By Rose Ann DeMoro
The Huffington Post
Posted December 18, 2007 | 09:36 PM (EST)
Christmas came one week early for California insurers Monday.
In a present gift wrapped by the California Assembly with Gov. Arnold Schwarzenegger playing Santa, Assembly members passed a bill mislabeled as healthcare reform that will guarantee not health care but millions of new customers for the insurance industry, with California taxpayers paying the bill.
Need more evidence. Look at the list of supporters. They include industry giants, Kaiser Permanente, Health Net, PacifiCare, Blue Shield, Cigna, and Molina Health Care — all among the biggest and most profitable health plans in the state.
It’s not hard to see why they are on board.
Under the new bill, insurers would gain millions of new customers who are either forced to buy insurance under threat of having their wages garnished or facing a lien on their property — or signed up into private insurance plans through a public pool funded with taxpayer or employer funded subsidies.
The bill passed Monday — the product of a backroom deal between Schwarzenegger and Assembly Speaker Fabian Nunez — even eliminated a provision from an earlier draft that would have provided exemptions to the forced insurance for Californians whose costs would exceed 6.5 percent of their income. Now those people will still have the mandate to buy insurance, though they will be eligible for full or partial public subsidies.
It’s a disgraceful day when we have our elected leaders shaking down patients and consumers to swell the profits of an industry that became incredibly rich off the pain and suffering of patients who are routinely denied care when they need it most.
Nothing in this plan changes those deplorable practices. Insurers will continue to be able to block care even when recommended by a physician when they brand it as “experimental” or “not medically necessary.” They will continue to be able to reject diagnostic procedures and access to specialists.
And, they will continue to be permitted to charge whatever they want. There are absolutely no restrictions on skyrocketing premiums, deductibles, or co-pays.
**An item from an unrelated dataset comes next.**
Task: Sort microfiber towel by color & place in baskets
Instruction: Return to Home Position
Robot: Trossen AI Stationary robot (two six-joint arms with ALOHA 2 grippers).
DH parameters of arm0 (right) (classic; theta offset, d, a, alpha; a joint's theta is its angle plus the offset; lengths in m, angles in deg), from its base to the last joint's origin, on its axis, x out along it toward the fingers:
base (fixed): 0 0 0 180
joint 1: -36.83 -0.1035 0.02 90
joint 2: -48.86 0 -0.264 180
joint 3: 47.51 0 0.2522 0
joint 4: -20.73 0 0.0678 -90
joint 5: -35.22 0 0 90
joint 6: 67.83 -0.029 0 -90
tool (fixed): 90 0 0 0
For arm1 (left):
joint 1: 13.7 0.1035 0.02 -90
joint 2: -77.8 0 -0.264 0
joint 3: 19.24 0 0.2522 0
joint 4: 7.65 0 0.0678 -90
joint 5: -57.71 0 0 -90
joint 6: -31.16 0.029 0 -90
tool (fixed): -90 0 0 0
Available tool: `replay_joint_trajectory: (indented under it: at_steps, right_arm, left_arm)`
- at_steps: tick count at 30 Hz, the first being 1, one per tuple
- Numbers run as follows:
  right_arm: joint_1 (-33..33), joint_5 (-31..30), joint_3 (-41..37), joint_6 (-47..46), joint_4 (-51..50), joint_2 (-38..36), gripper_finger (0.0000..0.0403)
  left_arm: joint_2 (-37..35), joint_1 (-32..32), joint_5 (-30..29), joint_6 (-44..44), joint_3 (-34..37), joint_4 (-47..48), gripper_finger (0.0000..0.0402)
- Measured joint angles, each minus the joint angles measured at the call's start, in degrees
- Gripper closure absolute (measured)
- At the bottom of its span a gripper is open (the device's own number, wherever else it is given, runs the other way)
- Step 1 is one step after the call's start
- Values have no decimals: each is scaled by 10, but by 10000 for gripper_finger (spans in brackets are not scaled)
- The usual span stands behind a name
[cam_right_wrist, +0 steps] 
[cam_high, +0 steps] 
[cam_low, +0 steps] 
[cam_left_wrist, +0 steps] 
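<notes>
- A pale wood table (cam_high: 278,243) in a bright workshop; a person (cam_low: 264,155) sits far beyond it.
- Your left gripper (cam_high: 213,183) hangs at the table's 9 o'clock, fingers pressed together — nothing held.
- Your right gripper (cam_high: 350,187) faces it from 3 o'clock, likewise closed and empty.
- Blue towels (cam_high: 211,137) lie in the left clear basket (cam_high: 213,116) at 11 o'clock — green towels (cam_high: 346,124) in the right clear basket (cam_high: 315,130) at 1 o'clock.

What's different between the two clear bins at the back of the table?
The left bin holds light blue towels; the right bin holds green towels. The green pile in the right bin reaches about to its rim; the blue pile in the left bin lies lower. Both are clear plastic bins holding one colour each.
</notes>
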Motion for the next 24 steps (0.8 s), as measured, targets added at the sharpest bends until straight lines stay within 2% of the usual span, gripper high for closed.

The inevitable result will be more Californians facing bankruptcy for medical debt when they are forced to buy junk insurance they can’t afford or self-rationing care even while they continue to pay the premiums.
Proponents of the bill praise the model of a similar Massachusetts law on which the California bill is based. Well, here’s what’s happening in Massachusetts today. State officials has discovered that since they failed to place any limits on insurance industry price gouging, the state will not be able to continue to afford the subsidies. So they are going to have to reduce payments to doctors and hospitals or sharply increase out-of-pocket costs for patients. That’s progress?
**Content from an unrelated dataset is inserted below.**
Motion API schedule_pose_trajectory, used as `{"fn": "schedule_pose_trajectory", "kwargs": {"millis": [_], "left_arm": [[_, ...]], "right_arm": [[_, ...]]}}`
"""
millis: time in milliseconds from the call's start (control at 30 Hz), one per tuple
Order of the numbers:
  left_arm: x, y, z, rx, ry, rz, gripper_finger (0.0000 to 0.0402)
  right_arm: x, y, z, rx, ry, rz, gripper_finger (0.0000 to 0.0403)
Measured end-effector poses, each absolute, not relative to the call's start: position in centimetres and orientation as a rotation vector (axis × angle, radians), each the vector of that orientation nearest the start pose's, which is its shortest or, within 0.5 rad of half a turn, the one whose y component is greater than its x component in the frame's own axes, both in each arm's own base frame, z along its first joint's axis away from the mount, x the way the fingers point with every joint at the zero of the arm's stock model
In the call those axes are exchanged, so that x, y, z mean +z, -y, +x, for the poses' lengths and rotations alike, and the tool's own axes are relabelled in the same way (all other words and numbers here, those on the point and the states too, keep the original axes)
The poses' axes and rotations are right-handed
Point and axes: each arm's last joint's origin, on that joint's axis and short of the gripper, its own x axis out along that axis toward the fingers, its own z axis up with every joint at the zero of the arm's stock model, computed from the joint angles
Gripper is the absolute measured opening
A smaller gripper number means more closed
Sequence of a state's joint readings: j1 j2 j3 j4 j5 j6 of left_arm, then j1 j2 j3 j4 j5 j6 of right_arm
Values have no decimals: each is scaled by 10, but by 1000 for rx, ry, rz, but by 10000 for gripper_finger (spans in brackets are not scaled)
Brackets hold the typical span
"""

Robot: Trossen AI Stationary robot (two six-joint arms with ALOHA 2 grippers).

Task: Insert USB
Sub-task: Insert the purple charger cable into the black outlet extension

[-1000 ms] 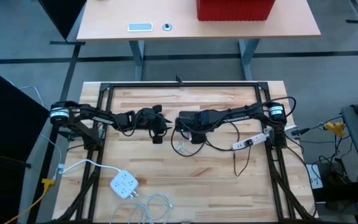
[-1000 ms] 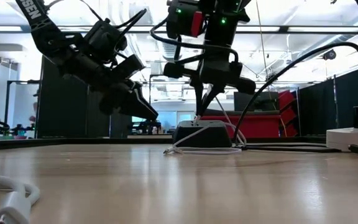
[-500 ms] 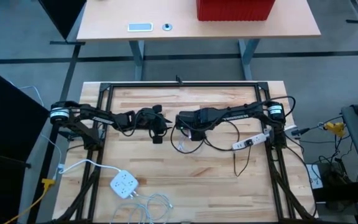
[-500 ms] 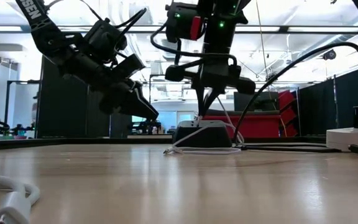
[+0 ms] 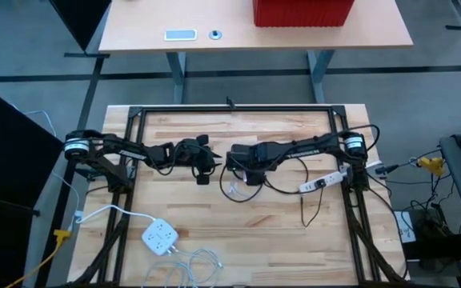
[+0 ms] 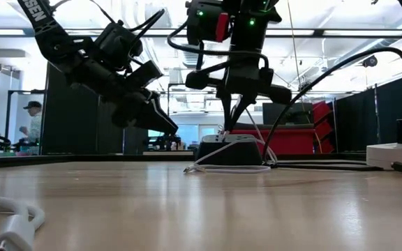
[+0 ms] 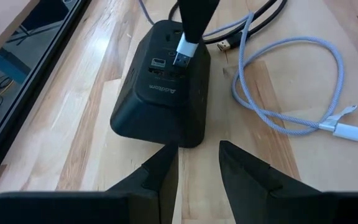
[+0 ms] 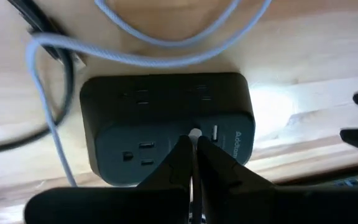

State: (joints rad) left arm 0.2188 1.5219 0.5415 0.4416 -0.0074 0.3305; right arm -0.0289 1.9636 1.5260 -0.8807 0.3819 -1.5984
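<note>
A black charging hub [image 7: 163, 81] sits flat on the wooden table near its middle, its USB ports facing up. My right gripper [image 7: 188, 37] stands over it, shut on the white USB plug [image 7: 184, 53], whose metal tip slants down at the hub's ports. Whether the tip is inside a port cannot be told. The plug's grey braided cable [image 7: 303, 93] loops on the table, its other connector [image 7: 353, 132] lying loose. My left gripper [image 7: 197, 168] hovers open just left of the hub [image 5: 250, 172], pointing at it and touching nothing. My right gripper pinches the white body of the USB plug [image 7: 185, 46] between its two fingers, coming from above and pointing down. The plug sticks out below the fingertips, tilted, with its metal tip [image 7: 180, 61] at the hub's top face by the USB ports.
A white power cube [image 5: 160, 237] with white cords lies at the near left. A white power strip [image 5: 320, 181] and black cables [image 5: 282, 186] lie to the right. A black frame [image 5: 230, 108] rims the table. A person [image 6: 30, 125] stands far off in the room.
My right gripper has shifted slightly above the hub while staying shut on the plug. The hub and the cable loop have stayed in place.
</note>
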Motion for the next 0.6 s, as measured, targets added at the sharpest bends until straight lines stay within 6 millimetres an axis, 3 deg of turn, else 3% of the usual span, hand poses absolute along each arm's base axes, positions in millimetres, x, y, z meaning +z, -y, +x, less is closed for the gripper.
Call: {"fn": "schedule_pose_trajectory", "kwargs": {"millis": [233,600], "left_arm": [[148,-60,270,130,-563,265,105],[151,-61,271,134,-530,271,105]], "right_arm": [[212,14,391,803,-1296,-1440,0],[220,10,394,815,-1239,-1410,0]]}}
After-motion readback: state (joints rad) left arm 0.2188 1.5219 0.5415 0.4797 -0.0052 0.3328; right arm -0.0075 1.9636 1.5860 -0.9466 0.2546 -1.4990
This is not health care reform. It’s a hijacking of the yearning of the public for genuine overhaul of our health care system. It’s Schwarzenegger as a reverse Robin Hood, picking the pockets of patients and the public coffers for the biggest insurers in the land. And it will not stand.
California’s State Senate may yet put the brakes on this plan — not even scheduled to go into effect for four more years.
If California lawmakers want to actually accomplish something today on health care, they should look elsewhere. Thousands of California children face the imminent cutoff of coverage due to the President’s veto of the children’s health program. Concurrently, with California facing a $14 billion and growing budget deficit, Schwarzenegger is talking about big across the board cuts, including significant reductions in existing health programs.
Let’s address these immediate crises — and then move to enact genuine, healthcare reform such as a single payer, improved Medicare for all approach embodied in HR 676 in Congress and SB 840 in California — rather than handing out any more presents to a wealthy industry that hardly needs the help.